Your objective -> Below are some records. Say how many of their lines contain the string "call", and give nothing but the number.
::::::::
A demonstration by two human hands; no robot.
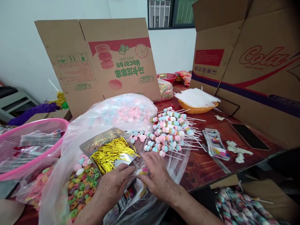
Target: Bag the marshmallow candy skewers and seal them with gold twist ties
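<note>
My left hand (114, 186) and my right hand (157, 176) are close together over the front of the table, both on a small clear printed plastic bag (125, 198). Colourful pieces show through the film between my hands. The fingers look closed on its upper end, though the fingertips are partly hidden. Just beyond my left hand, gold twist ties (110, 153) fill an open silvery pouch. Past my right hand lies a pile of candy skewers (168, 131) in pink, white and blue on white sticks. Ring-shaped candies (83, 190) lie left of my left hand.
A large clear bag of pastel candies (131, 109) stands behind the ties. Left is a pink basket (63, 125) of flat packets. Toward the right are an orange basket (197, 109) with white sticks, packaging bags (215, 143), a phone (250, 136) and tall cardboard boxes (253, 78).
</note>
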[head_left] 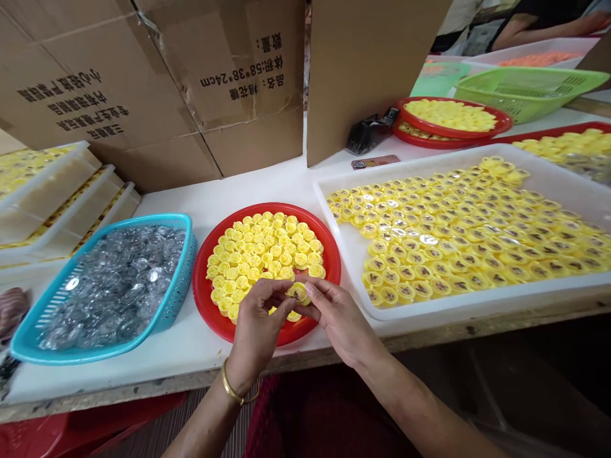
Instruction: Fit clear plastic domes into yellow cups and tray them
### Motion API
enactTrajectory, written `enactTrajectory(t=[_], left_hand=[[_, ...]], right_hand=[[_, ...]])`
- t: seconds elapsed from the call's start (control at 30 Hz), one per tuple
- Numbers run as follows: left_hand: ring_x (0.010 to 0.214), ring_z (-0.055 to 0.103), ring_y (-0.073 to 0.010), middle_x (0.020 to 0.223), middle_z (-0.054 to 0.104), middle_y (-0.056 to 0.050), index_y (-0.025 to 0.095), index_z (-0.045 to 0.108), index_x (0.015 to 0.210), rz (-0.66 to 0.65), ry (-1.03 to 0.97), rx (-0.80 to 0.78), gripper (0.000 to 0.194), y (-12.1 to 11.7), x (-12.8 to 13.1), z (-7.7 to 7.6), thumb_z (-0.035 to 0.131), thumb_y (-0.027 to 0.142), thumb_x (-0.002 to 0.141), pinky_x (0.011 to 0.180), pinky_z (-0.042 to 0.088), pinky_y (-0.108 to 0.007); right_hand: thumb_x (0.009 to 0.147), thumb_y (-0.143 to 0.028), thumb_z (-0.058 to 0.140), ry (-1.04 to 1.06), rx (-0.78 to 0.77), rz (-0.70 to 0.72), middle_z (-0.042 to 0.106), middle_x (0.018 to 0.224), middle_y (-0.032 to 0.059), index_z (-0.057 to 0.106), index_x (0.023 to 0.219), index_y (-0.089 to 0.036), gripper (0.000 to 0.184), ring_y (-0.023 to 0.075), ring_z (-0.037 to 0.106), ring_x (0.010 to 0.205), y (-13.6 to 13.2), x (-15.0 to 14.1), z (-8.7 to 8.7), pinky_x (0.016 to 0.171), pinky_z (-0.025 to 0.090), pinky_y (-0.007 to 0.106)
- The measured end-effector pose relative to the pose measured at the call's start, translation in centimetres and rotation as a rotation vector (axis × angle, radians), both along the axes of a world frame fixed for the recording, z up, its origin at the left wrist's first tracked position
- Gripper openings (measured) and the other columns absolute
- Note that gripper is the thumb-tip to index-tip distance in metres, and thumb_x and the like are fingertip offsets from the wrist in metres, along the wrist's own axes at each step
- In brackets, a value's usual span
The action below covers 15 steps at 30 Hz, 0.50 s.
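Observation:
Between my two hands, above the near right part of a round red tray (205,299), is a small round yellow plastic piece (298,291) with a dark printed centre. My left hand (260,315), with a gold bangle at the wrist, pinches its left side. On the right side, the thumb and fingers of my right hand (341,315) grip the same piece. Many similar yellow pieces (260,245) lie in the red tray under and beyond my hands. To the right, a white tray (351,261) holds rows of yellow pieces with dark centres under shiny covers.
A blue basket (189,254) of clear plastic covers (119,286) stands at left, with stacked white trays (95,191) behind. Cardboard boxes (238,114) wall the back. A phone (375,161), red trays (506,121) and a green basket (525,89) stand farther right. Another person's arm (539,32) shows beyond.

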<state>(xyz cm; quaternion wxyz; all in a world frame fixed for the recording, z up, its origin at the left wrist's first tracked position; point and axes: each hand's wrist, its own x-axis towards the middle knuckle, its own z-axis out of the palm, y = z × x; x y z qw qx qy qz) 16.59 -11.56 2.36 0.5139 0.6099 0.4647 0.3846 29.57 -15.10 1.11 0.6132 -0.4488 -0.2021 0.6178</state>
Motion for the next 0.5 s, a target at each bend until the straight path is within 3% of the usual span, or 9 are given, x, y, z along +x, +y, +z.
enactTrajectory(t=[0.1,0.2,0.3,0.4,0.5], left_hand=[[0.066,0.057,-0.0108,0.073,0.063,-0.001,0.015,0.066,0.081,0.046,-0.179,-0.198,0.016,0.2,-0.3,0.4,0.072,0.021,0.067,0.062,0.046,-0.022],[0.058,0.051,-0.0082,0.065,0.059,0.001,0.014,0.063,0.074,0.076,-0.254,-0.246,0.015,1.1,-1.4,0.9,0.072,0.02,0.065,0.056,0.042,-0.021],[0.058,0.05,-0.0081,0.065,0.058,0.002,0.014,0.06,0.071,0.215,-0.157,-0.095,0.011,2.8,-4.0,1.4,0.069,0.02,0.067,0.056,0.04,-0.021],[0.06,0.051,-0.0095,0.068,0.059,0.001,0.015,0.061,0.071,0.399,0.097,0.134,0.004,3.9,-7.9,2.1,0.064,0.018,0.07,0.057,0.04,-0.022],[0.061,0.052,-0.0103,0.068,0.06,0.0,0.016,0.066,0.069,0.452,0.358,0.27,0.006,4.0,-12.7,2.6,0.061,0.017,0.071,0.058,0.04,-0.023]], right_hand=[[0.073,-0.041,0.073,-0.021,-0.015,-0.009,0.062,0.122,0.0077,0.071,0.098,-0.019,0.033,0.0256,0.059,0.11,0.1,0.0,0.0,0.09,0.055,0.039],[0.07,-0.041,0.075,-0.036,-0.054,-0.009,0.063,0.124,0.0081,0.072,0.098,-0.02,0.035,0.0262,0.058,0.114,0.4,0.3,-0.3,0.093,0.054,0.036],[0.062,-0.044,0.08,-0.064,-0.129,0.002,0.064,0.124,0.0079,0.073,0.096,-0.022,0.041,0.0276,0.061,0.111,1.1,0.6,-0.8,0.089,0.056,0.032],[0.052,-0.046,0.083,-0.083,-0.191,0.004,0.065,0.122,0.0086,0.075,0.09,-0.022,0.046,0.0306,0.062,0.109,1.8,0.8,-0.8,0.081,0.059,0.03],[0.044,-0.048,0.085,-0.098,-0.242,-0.011,0.066,0.12,0.0089,0.075,0.085,-0.023,0.049,0.0323,0.062,0.11,2.0,0.7,-0.4,0.076,0.06,0.027]])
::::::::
Reply to the task -> 2